Victor Li, co-editor of the University of Toronto Quarterly and Associate Professor of English and Comparative Literature, writes: “As any knowledgeable scholar in the field will attest, comparative literature has not become redundant because literary theory and the comparative approach have been absorbed by other disciplines in the humanities. In fact, as the abundance of published books and lively debates in cutting-edge humanities journals clearly indicate, comparative literature remains a highly important and relevant area of academic enquiry in this age of globalization and cultural diversity.”

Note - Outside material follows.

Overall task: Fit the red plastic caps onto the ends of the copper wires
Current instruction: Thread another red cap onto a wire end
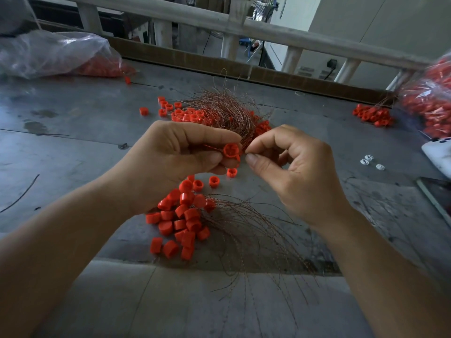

David Damrosch, chair of the Department of Comparative Literature at Harvard, past Northrop Frye Professor of Literary Theory, and past President of the American Comparative Literature Association, writes: “As with individual departments, so at the national level: the membership of the American Comparative Literature Association (ACLA) has grown steadily throughout the past dozen years, and our annual meeting has seen a tenfold increase in papers delivered, averaging two thousand per year in the past two years. Our participants have come from all around the US and Canada, and from nearly fifty other countries as well, in a reflection of the discipline’s expanding role as a central venue for thinking about cultural processes and interactions in a globalizing world. Speaking as a past president of the ACLA, I feel a sharpened sense of concern at the proposed disestablishment at Toronto when our Association is planning its next annual meeting in Vancouver (our second time in Canada in recent years), where we’ll be hosted by the rapidly growing new program in World Literature at Simon Fraser University, founded just a few years ago by a group of faculty led by Paulo Horta, a Toronto graduate.”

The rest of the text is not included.